Rodzą się pytania:
Dlaczego Niemcy i zburzenie muru berlińskiego, a nie polska „Solidarność” symbolizują dziś rozbicie komunizmu ?
Dlaczego nie potrafiliśmy przekazać światu naszej w tym roli?
Dlaczego Polacy urodzeni w latach 80-ych też tej roli nie czują, nie znają?
Dlaczego przeszłość ojców i dziadków częściej budzi zniechęcenie niż dumę?
Dlaczego poznają ją tylko prostymi schematami; przez filmy Barei i teczki personalne SB?
A przecież wybijanie się Polaków na Niepodległość po Jałcie miało dramaturgię indywidualnych wyborów, anonimowych ofiar , spontanicznych protestów, dobrze zorganizowanego podziemia rozbijającego monopol informacji, wreszcie wielomilionowego ruchu „Solidarność”, który ostatni akt swego istnienia zaznaczył wynikami wyborów 4 czerwca 1989.

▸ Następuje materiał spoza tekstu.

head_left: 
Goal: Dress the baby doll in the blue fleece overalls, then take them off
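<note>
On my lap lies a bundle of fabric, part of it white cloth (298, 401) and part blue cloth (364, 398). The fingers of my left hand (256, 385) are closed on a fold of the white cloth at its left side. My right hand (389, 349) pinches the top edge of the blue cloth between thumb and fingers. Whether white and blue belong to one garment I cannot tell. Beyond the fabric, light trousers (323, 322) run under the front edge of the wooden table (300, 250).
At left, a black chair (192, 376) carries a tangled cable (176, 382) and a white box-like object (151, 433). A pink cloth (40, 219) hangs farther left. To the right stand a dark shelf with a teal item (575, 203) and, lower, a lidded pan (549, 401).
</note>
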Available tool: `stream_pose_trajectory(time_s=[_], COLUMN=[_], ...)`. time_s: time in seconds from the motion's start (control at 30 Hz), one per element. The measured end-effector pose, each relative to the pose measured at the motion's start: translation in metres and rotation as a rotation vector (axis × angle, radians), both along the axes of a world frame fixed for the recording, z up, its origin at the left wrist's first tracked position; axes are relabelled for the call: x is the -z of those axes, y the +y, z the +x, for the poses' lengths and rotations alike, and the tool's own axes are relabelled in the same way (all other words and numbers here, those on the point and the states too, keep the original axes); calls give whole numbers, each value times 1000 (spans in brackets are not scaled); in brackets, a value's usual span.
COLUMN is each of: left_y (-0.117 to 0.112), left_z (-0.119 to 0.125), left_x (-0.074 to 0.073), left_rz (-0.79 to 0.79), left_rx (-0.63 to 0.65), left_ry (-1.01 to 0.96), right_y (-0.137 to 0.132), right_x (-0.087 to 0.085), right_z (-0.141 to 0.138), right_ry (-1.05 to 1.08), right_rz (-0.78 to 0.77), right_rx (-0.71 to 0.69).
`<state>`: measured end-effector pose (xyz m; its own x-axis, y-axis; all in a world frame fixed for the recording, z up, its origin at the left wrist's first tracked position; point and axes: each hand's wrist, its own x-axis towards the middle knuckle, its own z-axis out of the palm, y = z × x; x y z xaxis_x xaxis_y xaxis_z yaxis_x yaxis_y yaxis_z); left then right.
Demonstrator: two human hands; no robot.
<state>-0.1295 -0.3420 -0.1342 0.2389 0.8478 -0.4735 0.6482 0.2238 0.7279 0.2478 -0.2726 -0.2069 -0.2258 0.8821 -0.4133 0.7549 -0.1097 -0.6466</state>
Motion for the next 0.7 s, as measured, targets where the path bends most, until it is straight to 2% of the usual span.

Nie znaleźliśmy języka do opowiadania o tej złożonej, fascynującej historii. Nie powstała wielka literatura, poza filmami Andrzeja Wajdy, żaden artystyczny przekaz nie przedostał się w krwioobieg społecznej świadomości. Wkrótce nie było takiej potrzeby, nawet nie wypadało wspominać realiów walki z komuną, bo „wybrano przyszłość”, zmianę systemu. Zatem dokonała się w Polsce bezkrwawa rewolucja zapoczątkowana „okrągłym stolem”, gdzie ułożyły się ofiary z katami, co jedni traktowali jako zwycięstwo, drudzy jako zdradę, zwłaszcza, że lojalność „ofiar” w stosunku do zawartego porozumienia nieracjonalnie przedłużała się. Ten zamazywany w początkach lat 90-ych konflikt rozkwita dziś z siłą i w jakiś sposób organizuje nam życie polityczne.
Uczestnicy tamtych zdarzeń już nie potrafią szczerze i osobiście mówić o swoich przeżyciach. Nawet nie maja potrzeby, Uformowały się dwa kody. Pomnikowo – bohaterski i zdradziecko – agenturalny. Kody ocenne - instrumenty walki politycznej.
3 XII. 08 po wniosku o zdjęcie Komorowskiego z funkcji marszałka, Jarosław Kaczyński w swoim wystąpieniu sięgnął do realiów przeszłości marszałka Niesiołowskiego. Zrobił aluzję do protokołu przesłuchania z 1970 roku członka „Ruchu”, który po raz pierwszy aresztowany, szczerze odpowiadał na pytania ubeka. Wtedy, to nie było nic nadzwyczajnego. Pamiętam kolegę z procesu „Radia Solidarność”, który podobnie zachował się 12 lat później. „W końcu jestem mężczyzną – mówił komuś na widzeniu – mam odwagę przyznać się do tego, co robiłem”. To była racjonalizacja swojej bezradności a nie zdrada. Niesiołowski jest dziś szkodnikiem w polskim parlamencie, ale ahistoryczne posługiwanie się zdaniami, jakie wypowiedział 37 lat temu w czasie przesłuchania, by w niego uderzyć dziś, uważam za niegodny chwyt polityka. Nie bronię Niesiołowskiego – środowisko „Ruchu” dawno mu wybaczyło. Piszę, bo takim instrumentalnym używaniem realiów przeszłości, JarKacz pogłębia niewiedzę o tamtych czasach.
Czy nie tu należy szukać odpowiedzi na zawarte na początku pytania?